In view of previous research, the sociolinguistic monitor – or rather, sociolinguistic monitoring – can be characterized as follows:
Temporal range: Labov et al. (2006, 2011: 457) found that the temporal window of the monitor(ing) extends at least to 57 s. Unfortunately, many other studies refrain from making statements about the length of the stimuli used.
Sensitivity: With regard to frequency distinctions, Labov et al. (2006, 2011) found a high degree of consistency with adult listeners being able to track differences as small as 10 %. Levon and Fox’s (2014) study, however, called the general applicability of this characteristic into question. Their results suggest that sensitivity also depends on the degree of social salience of the variable. Wagner and Hesson’s findings suggest that the sensitivity of the monitoring mechanism “may be more related to impression formation than attention, as it seems to mediate the extrapolation of social attitudes from relatively subtle patterns in linguistic data” (2014: 661–662).
Attenuation: With regard to professionalism ratings, replications by Labov et al. (2006, 2011) have provided further support for the ceiling effect that results from minor differences between evaluations beyond the 50 %-guise. However, several other studies (e.g., Freitag [2020]; Levon and Buchstaller [2015]; Levon and Fox [2014]; Stecker [2020]; and also Vaughn [2022: 517], though she did not compare the models statistically) suggest that, in some cases, data might be better described by a linear rather than a log-transformed regression.
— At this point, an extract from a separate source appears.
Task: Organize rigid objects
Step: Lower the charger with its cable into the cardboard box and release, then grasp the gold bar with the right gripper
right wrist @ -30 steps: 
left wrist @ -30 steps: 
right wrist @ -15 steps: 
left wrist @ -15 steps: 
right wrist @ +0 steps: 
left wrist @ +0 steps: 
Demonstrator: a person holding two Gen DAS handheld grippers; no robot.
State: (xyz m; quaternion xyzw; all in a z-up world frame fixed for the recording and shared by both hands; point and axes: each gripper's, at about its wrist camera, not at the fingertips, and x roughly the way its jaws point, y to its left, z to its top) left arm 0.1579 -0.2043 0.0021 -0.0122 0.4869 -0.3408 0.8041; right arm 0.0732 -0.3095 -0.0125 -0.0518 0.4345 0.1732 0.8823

This means that, instead of a reduced effect of every consecutive token that is indicated by a logarithmic progression, the linear response pattern suggests every token has the same effect on listeners’ evaluations.
Structure: Levon and Buchstaller’s (2015: 319–320) results refute earlier claims that the monitoring mechanism is only sensitive to surface forms and suggest that it equally applies to higher-level grammatical variables, although responses were found to be conditioned by a number of factors.
Gender/sex: As with Labov et al. (2006, 2011: 442–443), follow-up studies that investigated gender effects on professionalism ratings (and others) have reported no significant differences between male and female respondents (see Levon and Buchstaller 2015: 331; Levon and Fox 2014: 191; Stecker 2020: 125; Wagner and Hesson 2014: 659).
Age of acquisition: Labov et al. (2011: 452–454) also reported differences between response patterns of adolescents versus adult respondents. Their discussion of results, however, has attracted substantial criticism (see Levon and Fox 2014; also Freitag 2020: 23). Levon and Fox (2014: 192–193), for instance, point out that alternative interpretations of the data are possible and need to be related to age-group-specific degrees of social status and the salience that a variable may have.[2]
Range of social attributes: Results from replication studies indicate that sociolinguistic monitoring equally applies to social attributes other than professionalism (see e.g., Stecker 2020).
Individual differences: Wagner and Hesson’s (2014: 662) study raised awareness of inter-individual differences between respondents that led to diverging evaluations for particular mid-level guises.
The growing body of work on sociolinguistic monitoring has established an experimental paradigm that provides a rich context for further research into potential factors that condition listeners’ ratings of socially salient quantitative variation in language use. Many of the studies mentioned above outline several avenues for future research. Acknowledging the importance of these tasks, we wish to shift into focus yet another aspect that seems worthy of further scrutiny: the workings of sociolinguistic monitoring in contexts where English is acquired as a second (or other) language. Discussing results from their initial experiments, Labov et al. claim that “non-native fluent speakers of English responded much in the same way as native speakers” (2011: 445). As their sample consists of six L2 participants only, further experimental work is needed to draw more robust conclusions (Labov et al. 2011: 445). In the following, we thus turn to questions of sociolinguistic and proficiency-based variation as produced, perceived, and evaluated by (Austrian-)German L2 speakers of English. Before we do this, we provide some important background information on the social meanings of (ing) and then extend the discussion to proficiency-based variation.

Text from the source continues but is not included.